Behaviour = f(Stimulus1, Stimulus2)

Well, how about starting by extending the equation we had for a straight line. The original equation for just one stimulus was:

Behaviour = Slope x Stimulus + residual

For reasons that will become clear, we can draw this relationship using the following schematic



Extending this to two stimuli we have two slopes:

Behaviour = Slope1 x Stimulus1 + Slope2 x Stimulus2 + residual

and similarly a new picture, showing that the behaviour comes from adding the two different factors:




Now the behaviour varies in response to both stimuli. Each slope tells us how strong the relationship between stimulus and behaviour is, and we can find out what these slopes are in much the same way as before, either by trying different values until we get the lowest squared-sum-of-errors (see the last post), or by using the special formulae that exist for telling us the best solution. I don't intend to worry about these formulae here, but if you want to find them or see where they come from then the Wikipedia page on Ordinary Least Squares is a good place to look.

We can extend this basic approach further, including more and more stimuli. But, at this point you may be wondering "How does this help us fit functions like the one about drinking enjoyment above?" At this point we employ a wonderful little trick. Remember we talked about guessing the form of that function? I said that this would be too restrictive. But what if we guess lots of functions? 

The trick here can be seen simply by taking the equation for two stimuli we had above, but now imagine that stimulus 2 is related to stimulus 1. Instead of two different stimuli, imagine instead that we replace stimulus 2 with a function of stimulus 1. Lets try something simple, like Stimulus12.

Behaviour = Slope1 x Stimulus1 + Slope2 x Stimulus12 + residual

Now, if we find the best fit values for these slopes, based on the observed values of Stimulus1 and Stimulus12 we are actually fitting a non-linear, quadratic function to the data. If we know what Stimulus1is then we can easily calculate Stimulus1^2, and then we can treat them as if they were different stimuli. Fitting this function is still the same process as before - we choose different values for the slopes and find those that produce the lowest residual errors. See that our schematic of the model now has an additional layer between the stimulus and the behaviour.

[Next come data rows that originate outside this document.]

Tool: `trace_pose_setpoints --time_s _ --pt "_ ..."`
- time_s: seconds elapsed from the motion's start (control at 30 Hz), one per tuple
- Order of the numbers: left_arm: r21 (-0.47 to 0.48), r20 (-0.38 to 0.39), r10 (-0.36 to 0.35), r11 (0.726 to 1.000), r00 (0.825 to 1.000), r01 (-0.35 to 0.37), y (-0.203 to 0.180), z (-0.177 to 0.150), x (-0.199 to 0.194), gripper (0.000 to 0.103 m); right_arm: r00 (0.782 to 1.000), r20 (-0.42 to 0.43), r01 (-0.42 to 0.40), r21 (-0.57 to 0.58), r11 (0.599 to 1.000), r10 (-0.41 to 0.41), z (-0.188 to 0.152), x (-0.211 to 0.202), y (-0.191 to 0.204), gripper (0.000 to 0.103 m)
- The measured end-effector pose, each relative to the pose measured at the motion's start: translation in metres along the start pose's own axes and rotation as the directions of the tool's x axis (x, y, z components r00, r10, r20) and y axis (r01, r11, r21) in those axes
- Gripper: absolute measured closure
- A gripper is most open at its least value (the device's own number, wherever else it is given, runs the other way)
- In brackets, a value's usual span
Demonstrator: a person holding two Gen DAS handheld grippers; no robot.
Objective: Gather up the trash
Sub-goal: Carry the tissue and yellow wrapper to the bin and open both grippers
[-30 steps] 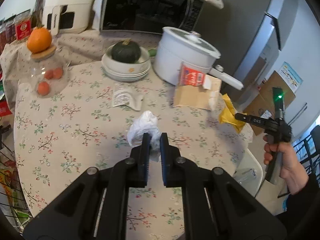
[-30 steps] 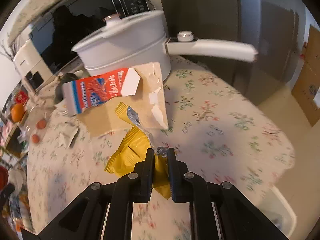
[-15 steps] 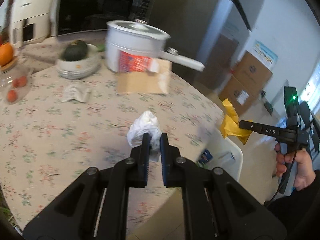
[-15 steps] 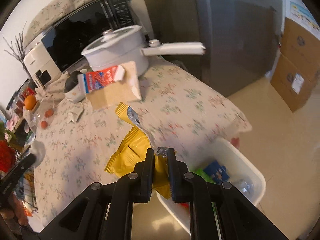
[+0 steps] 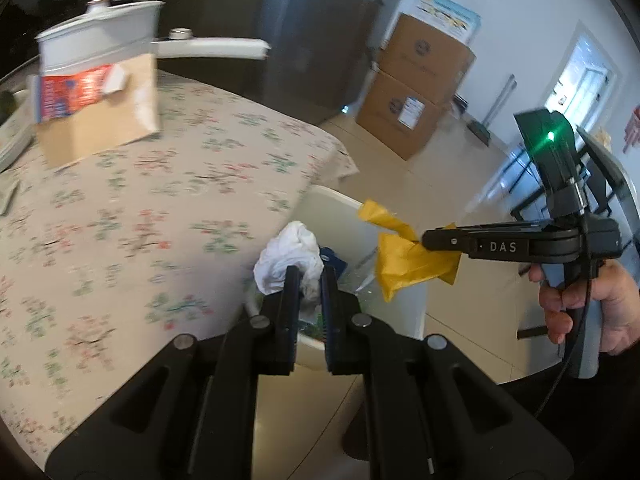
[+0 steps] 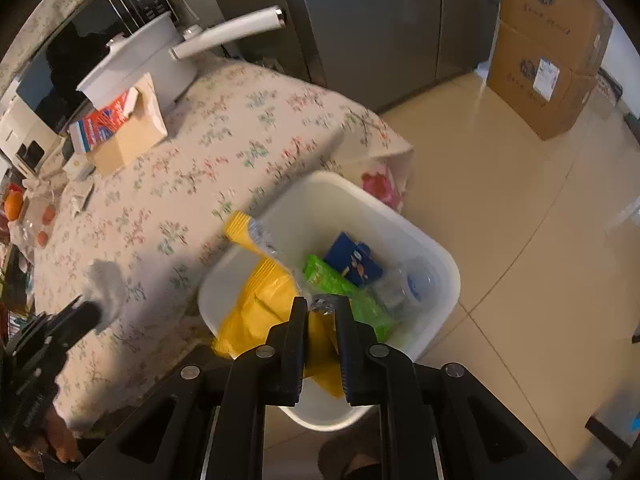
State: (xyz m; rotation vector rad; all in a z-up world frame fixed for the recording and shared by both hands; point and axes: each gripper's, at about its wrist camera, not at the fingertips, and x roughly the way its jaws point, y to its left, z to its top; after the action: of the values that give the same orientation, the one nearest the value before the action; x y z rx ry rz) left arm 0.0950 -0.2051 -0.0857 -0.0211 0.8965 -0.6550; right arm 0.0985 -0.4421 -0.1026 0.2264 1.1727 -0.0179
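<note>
Right wrist view: the yellow wrapper (image 6: 256,304), carried off the surface (image 6: 168,208), is now hanging over the white bin (image 6: 444,264) as the right tool (image 6: 322,312) is spreading to drop it; the left tool (image 5: 307,280) is pinching the tissue (image 5: 288,256) nearby, arriving next.

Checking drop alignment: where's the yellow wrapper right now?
In the right wrist view the yellow wrapper hangs between the right tool's opening jaws, over the white bin's left side, beside the table edge.

Black hand-held gripper (image 5: 425,240) — silver screws, "DAS" lettering, green light
</note>
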Motion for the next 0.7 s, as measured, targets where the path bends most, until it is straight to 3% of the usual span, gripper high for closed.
trace_pose_setpoints --time_s 0.13,0.2,0.7 --pt "0.026 -0.028 -0.006 1.0 1.0 0.007 -0.01 0.0 0.021 0.092 1.0 -0.012 0.009 0.024 1.0 -0.008 -0.002 0.003 -0.011 0.069" --pt "0.027 -0.038 -0.007 1.0 0.999 0.008 -0.013 0.0 0.029 0.092 1.0 -0.007 0.006 0.04 0.999 -0.005 -0.002 0.001 -0.016 0.055" --pt "0.049 -0.07 -0.039 0.998 0.997 0.043 -0.015 -0.003 0.059 0.09 1.0 0.013 0.023 0.067 0.997 -0.024 0.0 -0.005 -0.024 0.044"
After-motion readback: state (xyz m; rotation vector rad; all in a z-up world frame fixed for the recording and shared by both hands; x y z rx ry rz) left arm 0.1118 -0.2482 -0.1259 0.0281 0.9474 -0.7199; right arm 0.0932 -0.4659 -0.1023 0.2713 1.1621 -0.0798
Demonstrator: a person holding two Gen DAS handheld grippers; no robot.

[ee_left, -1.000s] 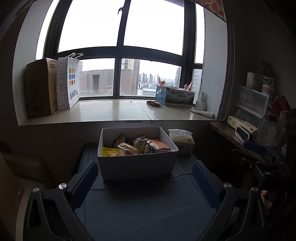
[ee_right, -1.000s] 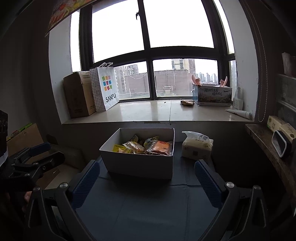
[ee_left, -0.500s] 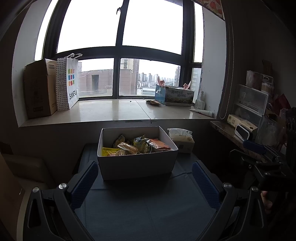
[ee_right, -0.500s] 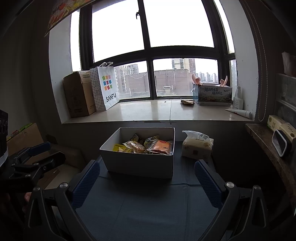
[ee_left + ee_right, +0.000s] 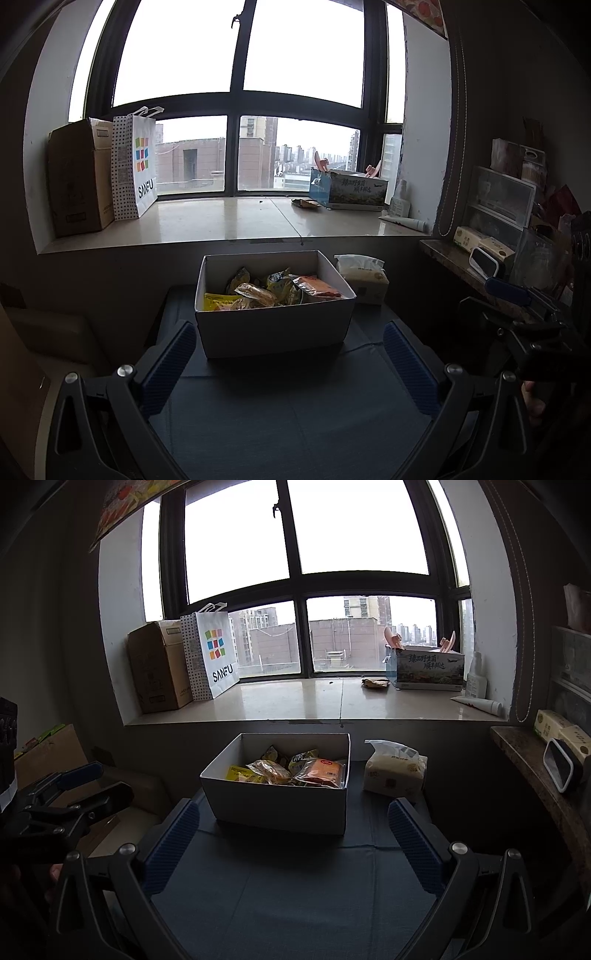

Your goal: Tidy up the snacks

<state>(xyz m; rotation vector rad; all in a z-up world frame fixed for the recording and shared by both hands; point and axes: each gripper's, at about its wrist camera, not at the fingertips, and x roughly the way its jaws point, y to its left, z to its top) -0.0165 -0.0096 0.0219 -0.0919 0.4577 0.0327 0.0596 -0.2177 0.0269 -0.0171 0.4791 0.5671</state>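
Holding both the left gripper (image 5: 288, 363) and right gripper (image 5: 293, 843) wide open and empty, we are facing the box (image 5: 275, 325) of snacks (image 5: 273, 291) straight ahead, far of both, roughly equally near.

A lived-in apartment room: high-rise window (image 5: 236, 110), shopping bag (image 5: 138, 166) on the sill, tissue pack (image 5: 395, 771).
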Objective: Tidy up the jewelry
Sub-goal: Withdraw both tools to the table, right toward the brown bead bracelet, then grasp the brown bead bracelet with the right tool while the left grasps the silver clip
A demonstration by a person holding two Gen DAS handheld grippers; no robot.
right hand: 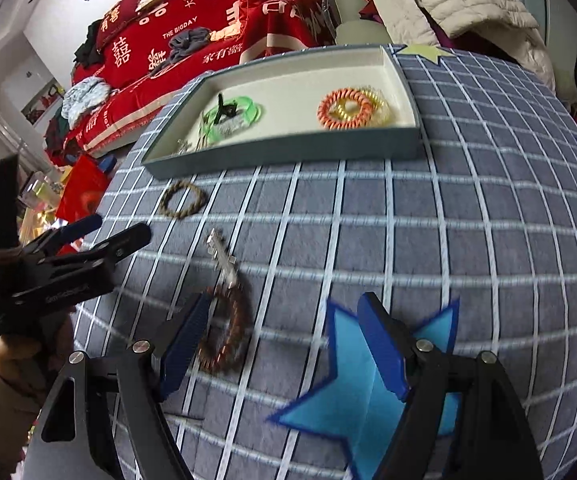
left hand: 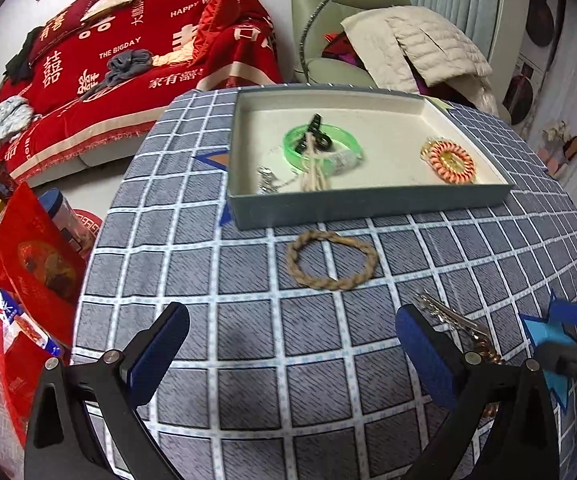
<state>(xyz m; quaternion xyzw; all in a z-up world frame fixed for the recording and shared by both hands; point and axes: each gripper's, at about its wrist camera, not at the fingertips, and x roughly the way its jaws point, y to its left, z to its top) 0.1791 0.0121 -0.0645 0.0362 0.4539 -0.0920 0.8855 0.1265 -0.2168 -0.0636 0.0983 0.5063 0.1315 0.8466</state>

We can take this simple trick further. Instead of many stimuli, we can use many different functions of the same stimulus.  Consider a set of different functions of the stimulus, gi(stimulus), where each value of i specifies a different function. We can model the behaviour as being a sum of these functions, each with its own slope

Behaviour = Slope1 x g1 (Stimulus) + Slope2 x g2 (Stimulus) + Slope3 x g3 (Stimulus)... etc

These functions could each be different powers of Stimulus, giving us a polynomial fit, or they could be any other set of functions. The key point here is that instead of guessing one kind of function to fit, we can try lots of different functions and weight them according to how important they are. Just as in every case before, when we try different values for the slopes, we get different residual errors, and we aim to find the best values that minimise those errors. Of course, as the number of slopes increases it becomes harder to find the best values easily, but in principle the task is the same.

The schematic of this kind of model (below) shows that we now have an expanding middle layer, where each circle represents a different function of the stimulus. The value of Stimulus is passed to each of these functions. The output of each function is then weighted according to the value of its Slope and passed to the Behaviour, which is made from the sum of all these bits.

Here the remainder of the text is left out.